Não tem jeito. Só é possível atingir a pontuação máxima se o banco cortar essas relações e, de forma clara, publicar este compromisso. Outro ponto importante é a existência de um mecanismo por meio do qual o banco possa ouvir a sociedade e as comunidades afetadas em relação aos projetos. A principal questão aí é parar de se esconder atrás do sigilo bancário e dar as informações que a sociedade precisa. Induzir os clientes a publicar essas informações. É claro que há limites, mas é possível condicionar o financiamento à divulgação de um plano de impacto ambiental, por exemplo. Isso não interfere em nenhuma questão estratégica de projeto.
IS – Você conheceu o movimento inicial da sustentabilidade no setor financeiro brasileiro em dois momentos. Antes e depois de morar na Europa. Quais diferenças pôde notar entre os dois momentos?
GP – O principal avanço foi  o tema ganhar as páginas de jornais, revistas e espaço na televisão, e virar  assunto de marketing e comunicação. Na época em que eu saí, o ABN já fazia bastante coisa, o Banco do Brasil também, e os outros começavam a olhar para o assunto. Quando eu voltei, já existia um movimento estruturado. O CEBDS [Conselho Empresarial Brasileiro para o Desenvolvimento Sustentável] e alguns outros fóruns contribuem para colocar esse assunto na pauta.
IS – Você acompanhou de perto o movimento dos bancos em sustentabilidade. Como foi esse processo?
GP – O setor financeiro só começou a ser questionado sobre o tipo de desenvolvimento que gerava na segunda metade da década de 1980 e, ainda assim, somente  os organismos internacionais, como o IFC [International Finance Corporation] ou o Banco Mundial. Muitas vezes o financiamento de um oleoduto era feito sem nenhum critério ambiental, sem questionar os impactos. Em paralelo, algumas ONGs que se engajavam com organizações multilaterais começaram a ver que o percentual que estas tinham de financiamento era muito pouco comparado aos bancos privados.
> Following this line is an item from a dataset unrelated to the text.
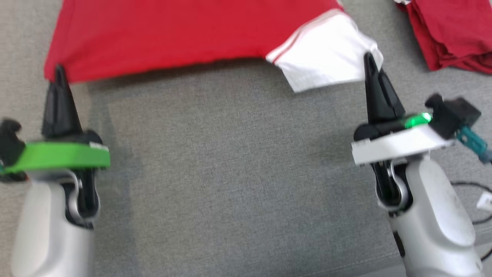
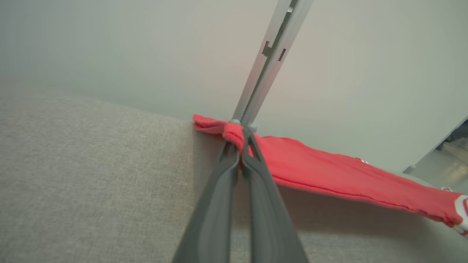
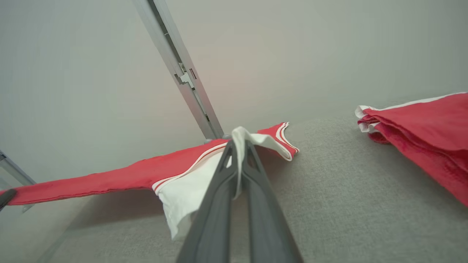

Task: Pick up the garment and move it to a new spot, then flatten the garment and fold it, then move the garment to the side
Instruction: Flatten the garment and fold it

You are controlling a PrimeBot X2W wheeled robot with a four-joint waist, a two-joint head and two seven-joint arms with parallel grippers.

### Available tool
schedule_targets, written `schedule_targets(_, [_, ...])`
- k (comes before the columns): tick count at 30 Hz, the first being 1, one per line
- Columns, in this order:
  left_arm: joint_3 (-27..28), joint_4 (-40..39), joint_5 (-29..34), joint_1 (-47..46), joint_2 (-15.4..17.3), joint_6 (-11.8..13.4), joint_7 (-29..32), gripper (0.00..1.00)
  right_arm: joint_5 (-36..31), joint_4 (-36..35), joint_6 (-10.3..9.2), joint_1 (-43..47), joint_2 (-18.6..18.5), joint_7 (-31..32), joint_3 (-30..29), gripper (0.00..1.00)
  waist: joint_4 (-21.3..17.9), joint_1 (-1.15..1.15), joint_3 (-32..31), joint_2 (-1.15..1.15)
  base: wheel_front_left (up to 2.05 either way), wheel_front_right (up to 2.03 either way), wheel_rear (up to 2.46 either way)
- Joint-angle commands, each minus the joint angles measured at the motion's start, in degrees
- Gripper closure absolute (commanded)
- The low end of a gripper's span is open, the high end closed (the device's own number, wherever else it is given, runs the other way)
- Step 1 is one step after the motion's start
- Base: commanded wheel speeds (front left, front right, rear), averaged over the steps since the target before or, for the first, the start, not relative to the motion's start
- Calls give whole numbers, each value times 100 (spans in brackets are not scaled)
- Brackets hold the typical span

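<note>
In the head view I am seeing the left gripper (image 1: 59,71) pinching the red corner of the garment (image 1: 184,34), and the right gripper (image 1: 369,58) biting into the white sleeve (image 1: 326,57); the near hem is stretching between them and casting a shadow on the grey cloth surface (image 1: 230,173), so I am judging that edge to be off the surface; whether the far part is resting I cannot tell. A separate heap of red fabric (image 1: 453,34) is lying at the upper right, well apart.

In the left wrist view the fingers are closing together on a bunched red fold, and the garment (image 2: 329,171) is running away to the right as a taut band above the surface, with a metal post (image 2: 270,58) rising behind.

In the right wrist view the fingers are clamping a tuft of white sleeve (image 3: 182,197), the striped trim showing beside it; the heap of red fabric (image 3: 420,131) is sitting to the right.

I am reading this as the first step under way: the grasp is made and the carry to a new spot is in hand; flattening, folding and moving aside are all left to do.
</note>
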Motion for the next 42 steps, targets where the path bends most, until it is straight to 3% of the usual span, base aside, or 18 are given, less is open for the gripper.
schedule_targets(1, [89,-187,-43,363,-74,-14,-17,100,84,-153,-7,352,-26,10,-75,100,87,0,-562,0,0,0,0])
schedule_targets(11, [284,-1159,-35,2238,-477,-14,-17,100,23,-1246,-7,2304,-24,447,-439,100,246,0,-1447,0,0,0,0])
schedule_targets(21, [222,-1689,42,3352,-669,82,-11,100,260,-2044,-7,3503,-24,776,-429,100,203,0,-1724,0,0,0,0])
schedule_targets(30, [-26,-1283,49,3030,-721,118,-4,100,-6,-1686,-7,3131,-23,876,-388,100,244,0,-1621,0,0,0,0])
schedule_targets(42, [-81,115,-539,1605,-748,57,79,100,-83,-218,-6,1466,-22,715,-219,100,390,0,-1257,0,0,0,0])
Em 1997, um projeto nos EUA deu esse salto no foco. Alguns bancos privados foram selecionados como cobaias desse ativismo, entre eles o Citibank, alvo de campanhas notórias encabeçadas pela RAN [Rainforest Action Network], com a Susan Sarandon e a Daryl Hannah convocando o público a cortar seus cartões do banco. Essa e outras campanhas foram muito bem sucedidas e deram uma chacoalhada no setor. Nenhum banco privado pensou poder ser questionado em relação aos seus investimentos. Com as campanhas, a imagem dos bancos ficou arranhada e no setor financeiro a reputação é muito importante.
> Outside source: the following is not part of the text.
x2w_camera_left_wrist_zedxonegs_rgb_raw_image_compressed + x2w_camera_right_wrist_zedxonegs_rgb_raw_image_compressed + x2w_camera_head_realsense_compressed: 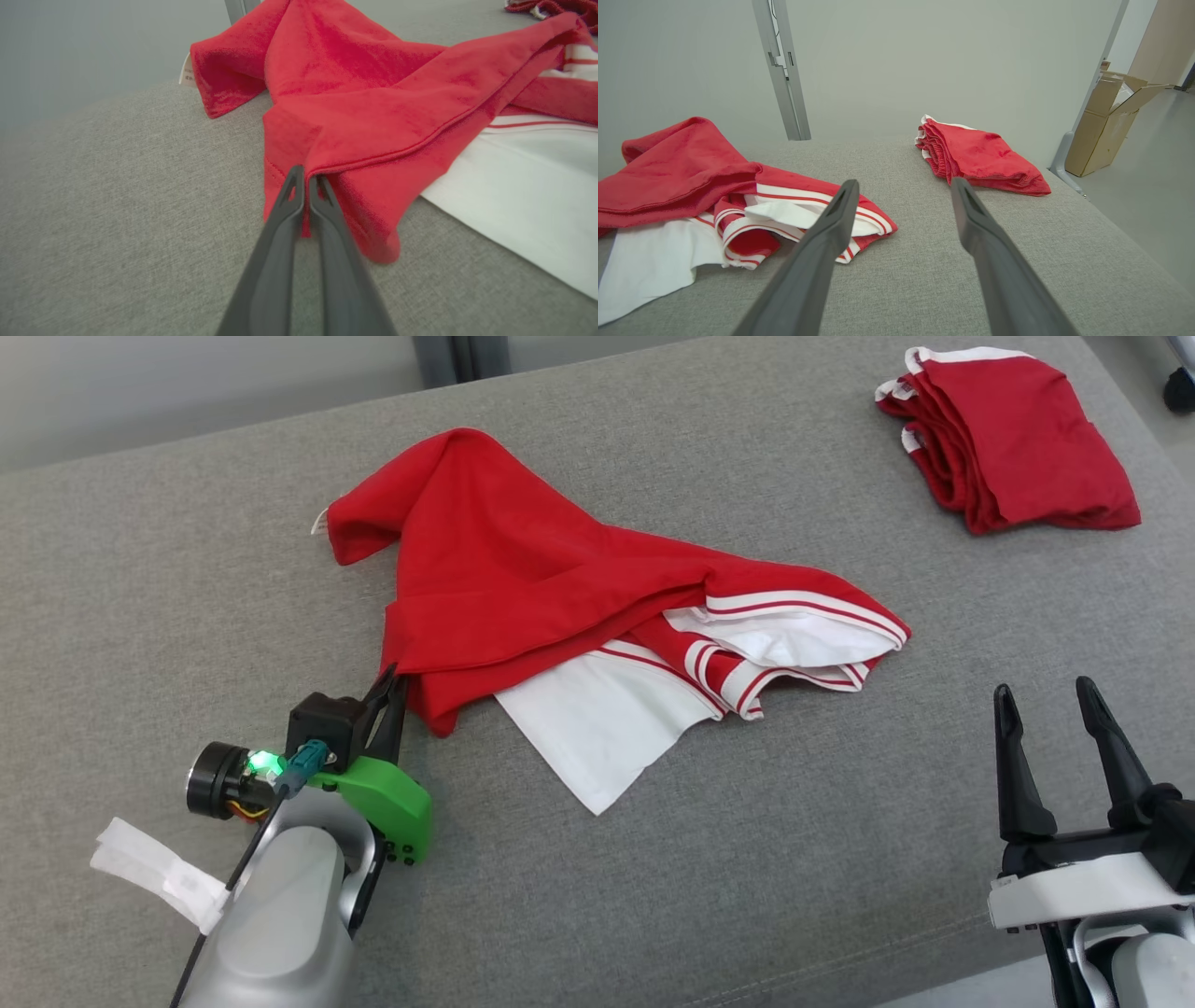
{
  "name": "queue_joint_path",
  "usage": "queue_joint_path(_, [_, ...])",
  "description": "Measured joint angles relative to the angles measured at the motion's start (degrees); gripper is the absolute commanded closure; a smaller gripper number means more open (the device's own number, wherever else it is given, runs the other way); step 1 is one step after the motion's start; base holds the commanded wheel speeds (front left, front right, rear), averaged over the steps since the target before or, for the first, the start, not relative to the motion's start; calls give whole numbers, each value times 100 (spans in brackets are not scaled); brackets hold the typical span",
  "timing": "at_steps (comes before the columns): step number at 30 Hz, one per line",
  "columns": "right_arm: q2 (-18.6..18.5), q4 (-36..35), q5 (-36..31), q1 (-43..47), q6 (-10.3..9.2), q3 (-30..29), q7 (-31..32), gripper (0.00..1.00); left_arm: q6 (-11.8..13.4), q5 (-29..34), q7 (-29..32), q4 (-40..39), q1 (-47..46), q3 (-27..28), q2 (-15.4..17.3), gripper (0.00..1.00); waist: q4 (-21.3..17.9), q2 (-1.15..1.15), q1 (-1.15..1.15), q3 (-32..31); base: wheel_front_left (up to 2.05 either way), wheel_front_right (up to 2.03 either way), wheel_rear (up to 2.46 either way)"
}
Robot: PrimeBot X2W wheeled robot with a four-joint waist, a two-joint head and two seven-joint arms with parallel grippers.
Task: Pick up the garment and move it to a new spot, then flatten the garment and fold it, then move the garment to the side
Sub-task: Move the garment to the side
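The garment (523,588) is red with white parts and striped edges, and it lies crumpled in the middle of the grey cushion (700,896). The left gripper (392,683) lies low at its near-left edge, fingers pinched on the red hem. The right gripper (1045,691) hovers wide open, apart from the garment.

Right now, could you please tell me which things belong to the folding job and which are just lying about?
For the job: crumpled red-and-white garment; left gripper, shut on it; right gripper, open and free.
Lying about: folded red garment; cardboard box; grey metal post.
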Motion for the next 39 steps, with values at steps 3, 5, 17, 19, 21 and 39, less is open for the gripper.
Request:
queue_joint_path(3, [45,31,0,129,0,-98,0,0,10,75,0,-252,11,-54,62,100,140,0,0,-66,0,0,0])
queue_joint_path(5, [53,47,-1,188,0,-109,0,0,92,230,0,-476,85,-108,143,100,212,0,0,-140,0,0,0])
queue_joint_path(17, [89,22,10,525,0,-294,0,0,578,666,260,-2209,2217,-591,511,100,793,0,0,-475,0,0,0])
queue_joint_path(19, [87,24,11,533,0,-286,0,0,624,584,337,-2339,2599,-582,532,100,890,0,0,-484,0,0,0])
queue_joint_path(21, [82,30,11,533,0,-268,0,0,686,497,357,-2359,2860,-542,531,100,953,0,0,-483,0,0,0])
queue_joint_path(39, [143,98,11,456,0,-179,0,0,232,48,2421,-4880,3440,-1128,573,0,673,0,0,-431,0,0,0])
IS – No que isso resultou?
GP- Em 2002, começou a se desenhar o que veio a ser, em 2003, os Princípios do Equador. Foi uma resposta a esses danos de reputação. Ao ver os bancos se reunirem, as ONGs organizaram um encontro em Collevecchio, cidade próxima a  Roma, e preparam uma declaração, depois conhecida como Declaração de Collevecchio, que representava as expectativas da sociedade civil em relação ao setor financeiro. Algumas ONGs entenderam que era importante congregar várias entidades no movimento, pois o setor financeiro é cada vez mais global. Era necessário formar uma rede que pudesse angariar recursos expressivos e garantir a troca com os bancos. Foi criada, então, a rede Banktrack, no final de 2004, estabelecida em Utrecht, na Holanda.